[Solved] search for exact strings from one file to another and write if not exist

pedropt · 07-19-2017, 02:05 AM

Hi everyone , i am building a script that requires a code to start reading every line from file A and check if that exact string exists on File B , in case exact string does not exists on B then write on it at the end of last line .

ex: file A : temp.txt

Quote:

Sophia
Jacob
Isabella
Emma
Olivia
Ava
Emily
Abigail
Madison
Alexander

ex: file B : ok.txt

Quote:

Mia
Aiden
Chloe
Daniel
Elizabeth
Isabella
Anthony
Abigail

I need a code that reads temp.txt line by line and checks if that string exists on ok.txt .
In case string from temp.txt does not exists on ok.txt then add it to ok.txt .

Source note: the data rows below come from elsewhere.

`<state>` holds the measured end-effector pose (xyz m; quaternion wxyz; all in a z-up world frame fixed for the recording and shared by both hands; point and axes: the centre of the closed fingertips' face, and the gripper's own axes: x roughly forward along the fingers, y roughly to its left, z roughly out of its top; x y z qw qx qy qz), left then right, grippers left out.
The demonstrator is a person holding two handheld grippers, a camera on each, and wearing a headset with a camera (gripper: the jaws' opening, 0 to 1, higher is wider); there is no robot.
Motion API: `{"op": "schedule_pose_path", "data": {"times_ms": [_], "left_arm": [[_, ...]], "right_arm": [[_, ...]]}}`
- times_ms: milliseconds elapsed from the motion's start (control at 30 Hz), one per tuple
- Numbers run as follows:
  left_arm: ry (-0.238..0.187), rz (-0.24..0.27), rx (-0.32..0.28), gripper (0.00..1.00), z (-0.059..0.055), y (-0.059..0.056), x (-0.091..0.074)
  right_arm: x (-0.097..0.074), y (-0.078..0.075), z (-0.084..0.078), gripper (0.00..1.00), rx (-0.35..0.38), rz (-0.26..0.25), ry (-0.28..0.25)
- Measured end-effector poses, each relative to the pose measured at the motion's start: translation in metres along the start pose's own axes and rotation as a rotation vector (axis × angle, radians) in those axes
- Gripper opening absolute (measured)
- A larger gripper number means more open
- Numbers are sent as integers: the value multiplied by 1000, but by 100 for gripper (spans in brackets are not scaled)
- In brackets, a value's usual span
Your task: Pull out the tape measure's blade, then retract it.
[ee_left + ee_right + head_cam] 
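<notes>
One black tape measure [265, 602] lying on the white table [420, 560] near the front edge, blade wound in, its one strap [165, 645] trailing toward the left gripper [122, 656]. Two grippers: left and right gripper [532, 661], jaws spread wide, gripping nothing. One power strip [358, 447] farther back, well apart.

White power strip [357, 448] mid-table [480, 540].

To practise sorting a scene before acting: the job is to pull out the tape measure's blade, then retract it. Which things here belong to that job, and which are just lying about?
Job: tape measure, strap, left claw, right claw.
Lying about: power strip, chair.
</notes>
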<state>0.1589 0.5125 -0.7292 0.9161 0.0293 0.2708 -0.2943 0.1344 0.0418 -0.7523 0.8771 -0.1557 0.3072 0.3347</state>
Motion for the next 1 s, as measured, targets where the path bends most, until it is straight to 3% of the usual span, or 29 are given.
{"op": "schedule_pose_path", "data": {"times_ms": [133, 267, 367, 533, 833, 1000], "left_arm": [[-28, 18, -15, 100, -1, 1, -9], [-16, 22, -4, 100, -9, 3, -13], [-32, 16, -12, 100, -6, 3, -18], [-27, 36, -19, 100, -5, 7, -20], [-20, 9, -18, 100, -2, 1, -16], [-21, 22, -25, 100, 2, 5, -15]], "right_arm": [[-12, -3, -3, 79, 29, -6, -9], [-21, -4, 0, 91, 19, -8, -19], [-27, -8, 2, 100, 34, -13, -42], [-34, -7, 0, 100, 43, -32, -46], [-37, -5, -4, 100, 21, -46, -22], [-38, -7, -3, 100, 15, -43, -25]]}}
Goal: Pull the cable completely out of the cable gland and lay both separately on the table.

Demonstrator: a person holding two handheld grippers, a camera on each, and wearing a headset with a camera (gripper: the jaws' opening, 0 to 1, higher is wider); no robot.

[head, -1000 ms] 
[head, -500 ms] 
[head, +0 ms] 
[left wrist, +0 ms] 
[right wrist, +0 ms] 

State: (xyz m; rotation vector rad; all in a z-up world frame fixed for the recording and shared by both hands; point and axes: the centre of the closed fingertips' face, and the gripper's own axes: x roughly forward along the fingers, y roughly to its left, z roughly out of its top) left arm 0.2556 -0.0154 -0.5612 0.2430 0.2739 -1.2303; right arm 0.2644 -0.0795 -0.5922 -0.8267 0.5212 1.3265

Anyone have any idea how to do this .

pan64 · 07-19-2017, 02:21 AM

I think grep has that feature already, check man page

Turbocapitalist · 07-19-2017, 03:03 AM

If the files are both sorted you might look at comm. See the options -1 or -2, to find lines unique to one of the files.

Code:

man comm

You might also have to clean up the output with sed to remove leading spaces. Or use --output-delimiter to suppress the column delimiter completely.

pedropt · 07-19-2017, 08:03 AM

Well , i was expecting an example to guide me .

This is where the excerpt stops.